» **EXERCISE BRIEF**
A word-for-word repetition of all the entries is needed.
****************
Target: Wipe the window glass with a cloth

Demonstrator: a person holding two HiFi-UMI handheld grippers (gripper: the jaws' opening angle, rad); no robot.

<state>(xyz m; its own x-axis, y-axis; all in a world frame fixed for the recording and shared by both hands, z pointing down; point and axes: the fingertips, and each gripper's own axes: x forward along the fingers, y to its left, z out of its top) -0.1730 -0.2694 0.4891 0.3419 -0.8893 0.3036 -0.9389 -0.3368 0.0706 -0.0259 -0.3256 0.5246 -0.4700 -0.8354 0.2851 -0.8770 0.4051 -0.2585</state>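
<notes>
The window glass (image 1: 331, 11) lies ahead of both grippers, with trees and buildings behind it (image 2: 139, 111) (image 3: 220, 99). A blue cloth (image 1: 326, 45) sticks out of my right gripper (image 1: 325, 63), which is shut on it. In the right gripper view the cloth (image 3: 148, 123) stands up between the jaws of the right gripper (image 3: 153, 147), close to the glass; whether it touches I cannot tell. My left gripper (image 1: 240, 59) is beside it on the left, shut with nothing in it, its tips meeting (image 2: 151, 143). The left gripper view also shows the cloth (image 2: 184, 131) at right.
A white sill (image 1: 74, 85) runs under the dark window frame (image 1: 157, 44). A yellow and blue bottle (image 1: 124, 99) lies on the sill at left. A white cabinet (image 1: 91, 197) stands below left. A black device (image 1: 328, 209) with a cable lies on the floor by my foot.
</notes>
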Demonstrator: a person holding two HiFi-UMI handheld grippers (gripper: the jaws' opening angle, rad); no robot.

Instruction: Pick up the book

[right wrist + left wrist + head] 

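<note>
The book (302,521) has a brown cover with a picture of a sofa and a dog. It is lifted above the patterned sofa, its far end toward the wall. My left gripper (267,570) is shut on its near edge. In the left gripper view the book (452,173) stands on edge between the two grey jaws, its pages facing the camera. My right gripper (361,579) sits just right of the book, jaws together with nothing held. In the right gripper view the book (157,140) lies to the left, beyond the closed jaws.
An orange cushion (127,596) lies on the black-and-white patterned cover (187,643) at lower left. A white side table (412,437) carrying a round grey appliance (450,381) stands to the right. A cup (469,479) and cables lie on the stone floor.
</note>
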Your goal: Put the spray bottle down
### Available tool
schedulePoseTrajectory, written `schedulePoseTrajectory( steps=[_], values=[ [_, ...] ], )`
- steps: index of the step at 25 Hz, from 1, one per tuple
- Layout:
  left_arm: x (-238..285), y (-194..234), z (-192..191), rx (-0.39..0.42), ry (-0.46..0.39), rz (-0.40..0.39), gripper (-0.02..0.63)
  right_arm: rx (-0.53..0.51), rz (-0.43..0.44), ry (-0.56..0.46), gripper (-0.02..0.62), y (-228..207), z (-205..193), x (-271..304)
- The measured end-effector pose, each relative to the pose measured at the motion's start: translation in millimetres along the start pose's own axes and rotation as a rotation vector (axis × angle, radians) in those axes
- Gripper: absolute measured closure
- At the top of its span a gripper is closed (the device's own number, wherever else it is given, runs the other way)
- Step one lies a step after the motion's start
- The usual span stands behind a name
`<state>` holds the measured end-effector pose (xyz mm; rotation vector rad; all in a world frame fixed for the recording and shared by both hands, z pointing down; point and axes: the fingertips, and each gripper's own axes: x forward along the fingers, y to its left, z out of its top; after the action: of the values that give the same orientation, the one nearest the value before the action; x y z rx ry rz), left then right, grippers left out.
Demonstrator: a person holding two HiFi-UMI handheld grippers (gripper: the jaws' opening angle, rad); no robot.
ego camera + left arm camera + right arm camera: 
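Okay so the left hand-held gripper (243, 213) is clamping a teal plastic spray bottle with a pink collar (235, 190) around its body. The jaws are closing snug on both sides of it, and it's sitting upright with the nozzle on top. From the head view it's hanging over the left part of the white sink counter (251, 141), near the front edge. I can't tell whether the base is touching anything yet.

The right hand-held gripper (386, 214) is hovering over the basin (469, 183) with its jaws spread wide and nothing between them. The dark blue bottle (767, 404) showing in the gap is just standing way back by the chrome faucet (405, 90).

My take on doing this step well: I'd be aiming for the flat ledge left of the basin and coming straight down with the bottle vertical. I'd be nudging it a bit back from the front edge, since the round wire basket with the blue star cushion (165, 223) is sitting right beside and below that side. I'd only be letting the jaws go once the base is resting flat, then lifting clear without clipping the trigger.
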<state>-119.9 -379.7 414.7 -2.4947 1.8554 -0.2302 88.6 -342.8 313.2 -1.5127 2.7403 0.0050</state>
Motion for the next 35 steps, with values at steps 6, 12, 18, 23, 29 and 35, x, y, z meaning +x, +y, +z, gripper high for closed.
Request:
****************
» **RESULT BELOW**
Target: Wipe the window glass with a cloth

Demonstrator: a person holding two HiFi-UMI handheld grippers (gripper: the jaws' opening angle, rad); no robot.

<state>(xyz m; its own x-axis, y-axis; all in a world frame fixed for the recording and shared by both hands, z pointing down; point and axes: the fingertips, and each gripper's own axes: x forward along the fingers, y to its left, z out of its top) -0.1730 -0.2694 0.4891 0.3419 -0.8893 0.3036 -0.9389 -0.3368 0.0706 -0.0259 -0.3256 0.5246 -0.4700 -0.8354 0.2851 -0.8770 0.4051 -0.2585</state>
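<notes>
The window glass (image 1: 331, 11) lies ahead of both grippers, with trees and buildings behind it (image 2: 139, 111) (image 3: 220, 99). A blue cloth (image 1: 326, 45) sticks out of my right gripper (image 1: 325, 63), which is shut on it. In the right gripper view the cloth (image 3: 148, 123) stands up between the jaws of the right gripper (image 3: 153, 147), close to the glass; whether it touches I cannot tell. My left gripper (image 1: 240, 59) is beside it on the left, shut with nothing in it, its tips meeting (image 2: 151, 143). The left gripper view also shows the cloth (image 2: 184, 131) at right.
A white sill (image 1: 74, 85) runs under the dark window frame (image 1: 157, 44). A yellow and blue bottle (image 1: 124, 99) lies on the sill at left. A white cabinet (image 1: 91, 197) stands below left. A black device (image 1: 328, 209) with a cable lies on the floor by my foot.
</notes>
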Demonstrator: a person holding two HiFi-UMI handheld grippers (gripper: the jaws' opening angle, rad); no robot.

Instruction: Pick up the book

[right wrist + left wrist + head] 

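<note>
The book (302,521) has a brown cover with a picture of a sofa and a dog. It is lifted above the patterned sofa, its far end toward the wall. My left gripper (267,570) is shut on its near edge. In the left gripper view the book (452,173) stands on edge between the two grey jaws, its pages facing the camera. My right gripper (361,579) sits just right of the book, jaws together with nothing held. In the right gripper view the book (157,140) lies to the left, beyond the closed jaws.
An orange cushion (127,596) lies on the black-and-white patterned cover (187,643) at lower left. A white side table (412,437) carrying a round grey appliance (450,381) stands to the right. A cup (469,479) and cables lie on the stone floor.
</note>
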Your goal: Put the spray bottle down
### Available tool
schedulePoseTrajectory, written `schedulePoseTrajectory( steps=[_], values=[ [_, ...] ], )`
- steps: index of the step at 25 Hz, from 1, one per tuple
- Layout:
  left_arm: x (-238..285), y (-194..234), z (-192..191), rx (-0.39..0.42), ry (-0.46..0.39), rz (-0.40..0.39), gripper (-0.02..0.63)
  right_arm: rx (-0.53..0.51), rz (-0.43..0.44), ry (-0.56..0.46), gripper (-0.02..0.62), y (-228..207), z (-205..193), x (-271..304)
- The measured end-effector pose, each relative to the pose measured at the motion's start: translation in millimetres along the start pose's own axes and rotation as a rotation vector (axis × angle, radians) in those axes
- Gripper: absolute measured closure
- At the top of its span a gripper is closed (the device's own number, wherever else it is given, runs the other way)
- Step one lies a step after the motion's start
- The usual span stands behind a name
`<state>` holds the measured end-effector pose (xyz mm; rotation vector rad; all in a world frame fixed for the recording and shared by both hands, z pointing down; point and axes: the fingertips, and each gripper's own axes: x forward along the fingers, y to its left, z out of its top; after the action: of the values that give the same orientation, the one nearest the value before the action; x y z rx ry rz), left then right, grippers left out.
Demonstrator: a person holding two HiFi-UMI handheld grippers (gripper: the jaws' opening angle, rad); no robot.
ego camera + left arm camera + right arm camera: 
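Okay so the left hand-held gripper (243, 213) is clamping a teal plastic spray bottle with a pink collar (235, 190) around its body. The jaws are closing snug on both sides of it, and it's sitting upright with the nozzle on top. From the head view it's hanging over the left part of the white sink counter (251, 141), near the front edge. I can't tell whether the base is touching anything yet.

The right hand-held gripper (386, 214) is hovering over the basin (469, 183) with its jaws spread wide and nothing between them. The dark blue bottle (767, 404) showing in the gap is just standing way back by the chrome faucet (405, 90).

My take on doing this step well: I'd be aiming for the flat ledge left of the basin and coming straight down with the bottle vertical. I'd be nudging it a bit back from the front edge, since the round wire basket with the blue star cushion (165, 223) is sitting right beside and below that side. I'd only be letting the jaws go once the base is resting flat, then lifting clear without clipping the trigger.
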<state>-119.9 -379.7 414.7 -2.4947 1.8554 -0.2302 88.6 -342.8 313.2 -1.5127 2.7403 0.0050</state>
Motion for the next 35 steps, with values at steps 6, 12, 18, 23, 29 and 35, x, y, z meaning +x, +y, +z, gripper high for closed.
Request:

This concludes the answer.